🚨 Until today, I was unaware of the circumstances leading up to the tragic stabbing of Henry Nowak.
The tweet quoted below contains a more detailed commentary on the fallout following the sentencing.
On 3 December 2025, Henry Nowak (18), a University of Southampton student, was walking alone in the Portswood area of Southampton after a night out.
During his walk home, he was recording himself on Snapchat. While walking along Belmont Road, he encountered Vickrum Singh Digwa (23) approaching from the opposite direction.
As they passed, Nowak filmed Digwa on his phone and directed taunting remarks at him. The Snapchat footage was shown in court. In the footage, Nowak says: “Innit bad man, what bad man. You’re a bad man, say you’re a bad man, go on.”
Digwa responded: “I am a bad man.”
Following this verbal exchange, Digwa turned back towards Nowak. A physical confrontation occurred in which Digwa took or attempted to take Nowak’s phone. A struggle followed between the two men. Digwa then produced a knife and stabbed Nowak multiple times.
Nowak suffered five stab wounds, including a fatal wound to the chest which caused catastrophic internal injury. He also sustained additional wounds to other parts of the body.
The judge’s comments are worth reading in full. Here is just one extract (I direct you particularly to paragraph 27):
13. “In Belmont Road, you and Henry passed each other. You claimed he deliberately barged into you. I am sure that was one of the many lies you have told and repeated since it happened. However, there was an interaction between you both. Henry, perhaps cheekily, made a comment, asking if you were a “bad man.” He was filming you on his phone when he said it. The tone of his voice was not aggressive or threatening but, as it turned out, a tragic error of judgement. It is a reasonable conclusion that the comment was because he had seen the large, sheathed dagger. That would have been a very unusual thing for an 18-year-old student and non-Sikh to see.
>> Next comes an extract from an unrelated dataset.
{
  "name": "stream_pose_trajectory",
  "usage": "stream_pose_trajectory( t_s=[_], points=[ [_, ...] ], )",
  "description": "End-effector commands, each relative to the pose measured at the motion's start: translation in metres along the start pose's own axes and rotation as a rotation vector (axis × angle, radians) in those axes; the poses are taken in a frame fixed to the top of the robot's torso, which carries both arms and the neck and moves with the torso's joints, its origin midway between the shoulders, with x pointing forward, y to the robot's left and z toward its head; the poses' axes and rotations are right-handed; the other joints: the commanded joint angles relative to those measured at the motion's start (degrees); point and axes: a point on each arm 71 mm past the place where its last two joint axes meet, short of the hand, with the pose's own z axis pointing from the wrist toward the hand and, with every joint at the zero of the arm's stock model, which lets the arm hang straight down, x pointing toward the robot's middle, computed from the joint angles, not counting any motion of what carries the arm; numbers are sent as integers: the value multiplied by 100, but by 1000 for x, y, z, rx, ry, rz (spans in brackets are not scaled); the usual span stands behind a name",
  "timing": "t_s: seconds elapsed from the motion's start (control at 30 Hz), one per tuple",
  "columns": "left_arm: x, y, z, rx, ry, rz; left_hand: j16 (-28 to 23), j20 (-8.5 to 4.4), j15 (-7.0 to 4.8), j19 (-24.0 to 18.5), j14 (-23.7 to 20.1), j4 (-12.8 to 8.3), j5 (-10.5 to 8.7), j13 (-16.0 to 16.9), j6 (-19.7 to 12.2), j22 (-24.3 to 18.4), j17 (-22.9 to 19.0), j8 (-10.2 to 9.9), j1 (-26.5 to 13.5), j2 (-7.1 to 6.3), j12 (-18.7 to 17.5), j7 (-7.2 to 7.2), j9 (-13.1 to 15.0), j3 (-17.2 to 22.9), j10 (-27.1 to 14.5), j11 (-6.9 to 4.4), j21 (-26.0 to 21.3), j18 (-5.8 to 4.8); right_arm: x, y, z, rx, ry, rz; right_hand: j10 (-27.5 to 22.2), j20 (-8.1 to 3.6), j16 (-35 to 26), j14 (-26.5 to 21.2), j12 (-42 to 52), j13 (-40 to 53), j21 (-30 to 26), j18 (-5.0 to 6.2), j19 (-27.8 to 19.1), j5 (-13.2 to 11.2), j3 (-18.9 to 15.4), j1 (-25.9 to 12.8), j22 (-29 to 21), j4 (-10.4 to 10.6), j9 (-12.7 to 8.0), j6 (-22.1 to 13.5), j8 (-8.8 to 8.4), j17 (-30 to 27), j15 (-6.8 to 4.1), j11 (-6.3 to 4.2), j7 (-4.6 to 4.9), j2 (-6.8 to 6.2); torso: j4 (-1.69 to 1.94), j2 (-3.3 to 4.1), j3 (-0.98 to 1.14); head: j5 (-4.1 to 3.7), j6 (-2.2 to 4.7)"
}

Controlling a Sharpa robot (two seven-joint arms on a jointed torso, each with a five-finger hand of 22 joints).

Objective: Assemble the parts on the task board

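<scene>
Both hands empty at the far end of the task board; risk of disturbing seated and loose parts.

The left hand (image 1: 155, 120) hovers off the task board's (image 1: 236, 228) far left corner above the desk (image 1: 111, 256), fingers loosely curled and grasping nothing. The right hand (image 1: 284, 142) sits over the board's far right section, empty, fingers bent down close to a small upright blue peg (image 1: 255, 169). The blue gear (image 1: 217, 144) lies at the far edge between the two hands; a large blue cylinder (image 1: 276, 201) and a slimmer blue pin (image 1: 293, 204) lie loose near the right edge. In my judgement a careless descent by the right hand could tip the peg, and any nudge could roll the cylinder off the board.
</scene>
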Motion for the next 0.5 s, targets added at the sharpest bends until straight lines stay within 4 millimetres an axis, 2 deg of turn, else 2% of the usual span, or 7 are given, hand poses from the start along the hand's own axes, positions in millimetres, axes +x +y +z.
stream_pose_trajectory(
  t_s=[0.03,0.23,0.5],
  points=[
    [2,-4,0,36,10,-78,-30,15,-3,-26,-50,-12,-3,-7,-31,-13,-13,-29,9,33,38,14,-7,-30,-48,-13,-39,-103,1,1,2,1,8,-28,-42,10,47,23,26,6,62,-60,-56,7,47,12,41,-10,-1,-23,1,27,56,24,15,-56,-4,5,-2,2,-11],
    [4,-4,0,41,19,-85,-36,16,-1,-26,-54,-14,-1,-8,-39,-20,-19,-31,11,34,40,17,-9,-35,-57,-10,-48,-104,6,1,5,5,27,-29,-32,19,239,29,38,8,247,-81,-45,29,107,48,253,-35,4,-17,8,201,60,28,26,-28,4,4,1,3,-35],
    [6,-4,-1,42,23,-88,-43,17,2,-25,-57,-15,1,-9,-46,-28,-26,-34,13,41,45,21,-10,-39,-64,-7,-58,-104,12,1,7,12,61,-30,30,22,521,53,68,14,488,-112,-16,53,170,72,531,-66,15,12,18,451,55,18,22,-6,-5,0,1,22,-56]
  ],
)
14. You moved towards him and, confidently, told him that you were “a bad man.” This was the response, I believe, of someone who thought they were being disrespected, made worse by the perceived intrusion of being filmed. You were not frightened or concerned and grabbed his phone, removing it from him. The exact events which immediately followed were only witnessed by Henry and you. However, it would not be unreasonable to conclude that Henry would have wanted his phone back, believing it had been stolen from him or that he had been robbed. That may have led to a physical struggle between you and him. In that situation, there was every need for self-restraint and control on your part. As someone who was born and raised in the UK, that should have been your focus rather than any distorted view of your religious traditions. Strong words, even a verbal threat, might have been justified but no more.
15. It would also seem that your turban may have been knocked, pulled or, potentially, punched off your head. The wearing of a turban at all times is another fundamental religious requirement of being a male Sikh. The removal of it by another would be considered a serious act and a further mark of disrespect. It is a reasonable conclusion that this would only have added to your anger.
16. You drew the dagger from its sheath and, as the jury was sure, you deliberately stabbed Henry in the chest with it. The knife passed through several layers of clothing, as demonstrated by the multiple slits in his dark top where the material had been overlaid on itself in the struggle and the single slit in his shirt. It passed upwards through soft tissue, between the two uppermost ribs, catching a lung and cutting an important vein behind the collar bone. This was to a depth of 8cm from the skin surface. The consequent bleeding flowed into his chest cavity. The pathologist, Amanda Jeffrey, found 1200 ml, or over 2 pints, of blood there. She said that no emergency medical treatment would have permitted access to the bleeding vein. In simple terms, he would not have survived, however quickly he received first aid, CPR or expert medical treatment.
17. You also stabbed him twice to the upper leg at some point and once again to the lower abdomen/groin area at the front. The latter only resulted in a knife tip injury; the former were both to a substantial depth, although not as deep as the chest wound. Henry’s face was also slashed with the blade of the dagger, but I cannot be sure that was aimed or intended. However, one or more of the four stabs must have had an immediate effect, as Henry was never able to put up his hands to defend himself from further serious injury. He was defenceless.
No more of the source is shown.